THE PROBLEM
Everything in the data that follows should be given again verbatim, except the images.
:::::
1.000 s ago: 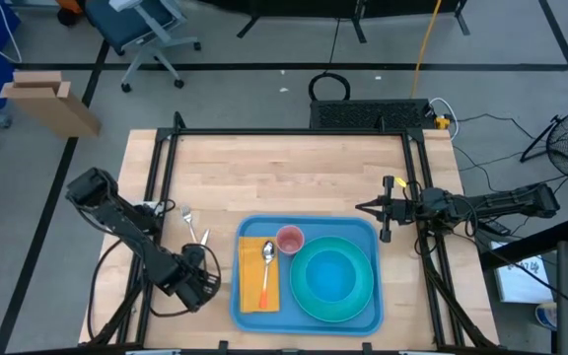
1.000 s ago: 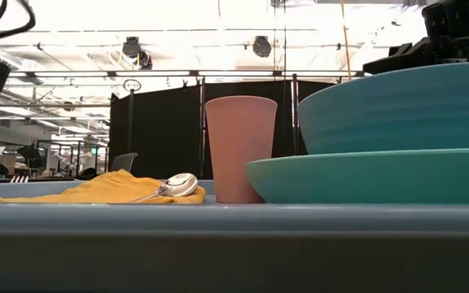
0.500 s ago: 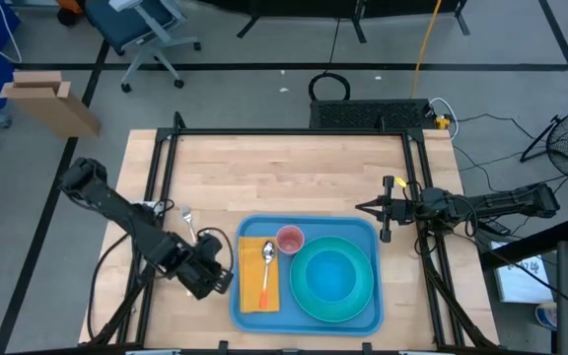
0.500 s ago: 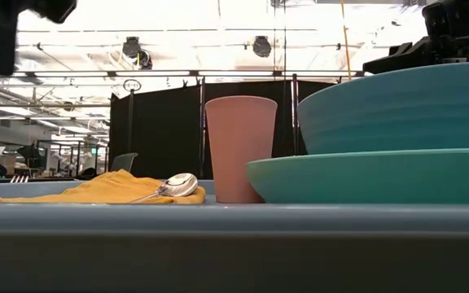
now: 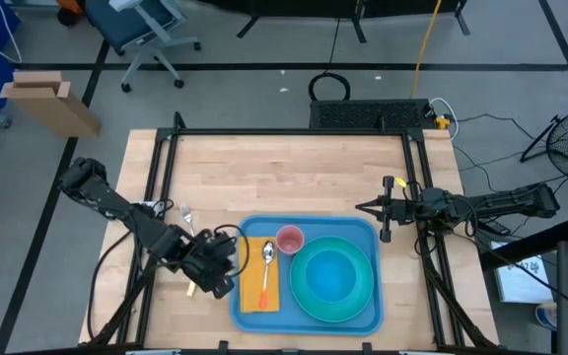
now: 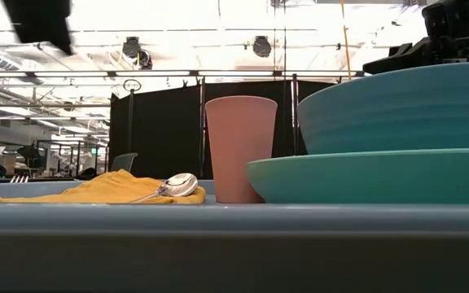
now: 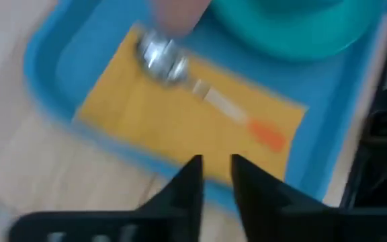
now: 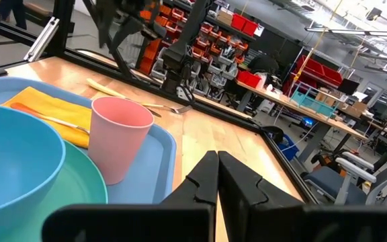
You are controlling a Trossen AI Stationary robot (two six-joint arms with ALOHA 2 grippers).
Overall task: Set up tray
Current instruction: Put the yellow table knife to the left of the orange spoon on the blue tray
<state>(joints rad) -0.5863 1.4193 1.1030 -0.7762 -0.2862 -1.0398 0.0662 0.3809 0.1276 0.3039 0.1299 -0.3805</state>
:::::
ANSWER FOR THIS EXERCISE
1.000 s ago: 
1.000 s ago: 
0.500 s ago: 
0.500 s ago: 
now: 
now: 
now: 
now: 
You are controlling a Trossen AI Stationary robot (two six-joint arms with ALOHA 2 grippers).
Overall task: Set up tray
Current instruction: Put the yellow table knife to the left of the orange spoon on the blue tray
<state>(joints rad) -0.5863 1.4193 1.1030 -0.7762 -0.2862 -1.0398 0.0662 0.3809 0.1276 0.3039 0.1299 -0.3805</state>

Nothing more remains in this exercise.